Public relations activities measurement: challenges, solutions

Author: yinkaolaito

Yinka Olaito is happy,excited and passionate Communications & Media specialist, Trainer and speaker. Yinka Olaito helps Profits and Non-profits with effective communication and positioning for premium service delivery and returns. Yinka Olaito also has special interest in Development Communication and has consulted for noted UN Agencies. Yinka Olaito is the CCO of Michael Sage Consulting(Communication/digital media), African Child Education Right Initiatives(NGO) and Content Director, Africa Development Talk( online Platform for discussion on Policy, Governance, development across Africa) and Africa Foundation for Young Media Professionals

brand-prbrand-pr2Executive always demand returns on Investment from public relations budgets. This has always being a Herculean task for many since ages. This time around Public relations practitioner has to justify their budgets or have their departments scrapped. Today’s demand is pointing to ‘no wastages syndrome’ so Public relations investment must not only be tangible but real.

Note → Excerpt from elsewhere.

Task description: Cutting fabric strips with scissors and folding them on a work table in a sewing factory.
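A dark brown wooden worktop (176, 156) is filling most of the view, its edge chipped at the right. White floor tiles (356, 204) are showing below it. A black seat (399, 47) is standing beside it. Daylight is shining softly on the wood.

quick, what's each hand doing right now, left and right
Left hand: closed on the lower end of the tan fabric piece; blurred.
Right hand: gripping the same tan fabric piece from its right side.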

In my research as a professional to help fellow colleagues or any small business owners who have invested in public relations to come out of this predicament, I stumbled on an article by Mark Weiner which I think will help greatly. Most of the things shared here are my opinion formed after going through the article. Mark begins by saying that challenges associated with Public relations activities measurement are traceable to the definition of value. Public Relations value is subjective to measure. This is due to the fact that value changes in term of definition not only from organization to organization but from person to person within the same organization. Mark then suggested that the first step in getting accurate measurement is to first seat with decision makers what value deliverables will really mean to them as well as the organization. They should also define what Public relations value will mean to corporate goal achievement. They will be able to tell what Public relations value they will appreciate most. So the Public relations professional must therefore begin his job by drawing core measurements that are clear to all about the Public relations objectives criteria in terms of planning and evaluation. The Public relations manager will then use core objective criteria to set the Public relations planning and implementation activities. Then use the above criteria to measure and evaluate as he moves on. The next step is constantly post; discuss assessment of the evaluation with the decision makers. From the above it will be easier at the end of the year to present Public relations returns on investment to the decision makers and no one will argue about the returns. Mark Weiner conclude the article in a great tone that got my buy-in when he claims that “measurement as good as it is should not be viewed as a scorecard, but as a tutor-opportunities for learning and continual refinement”.

Mark goes ahead to say “it is hard to imagine a CEO who would not respect the desire to learn and improve”.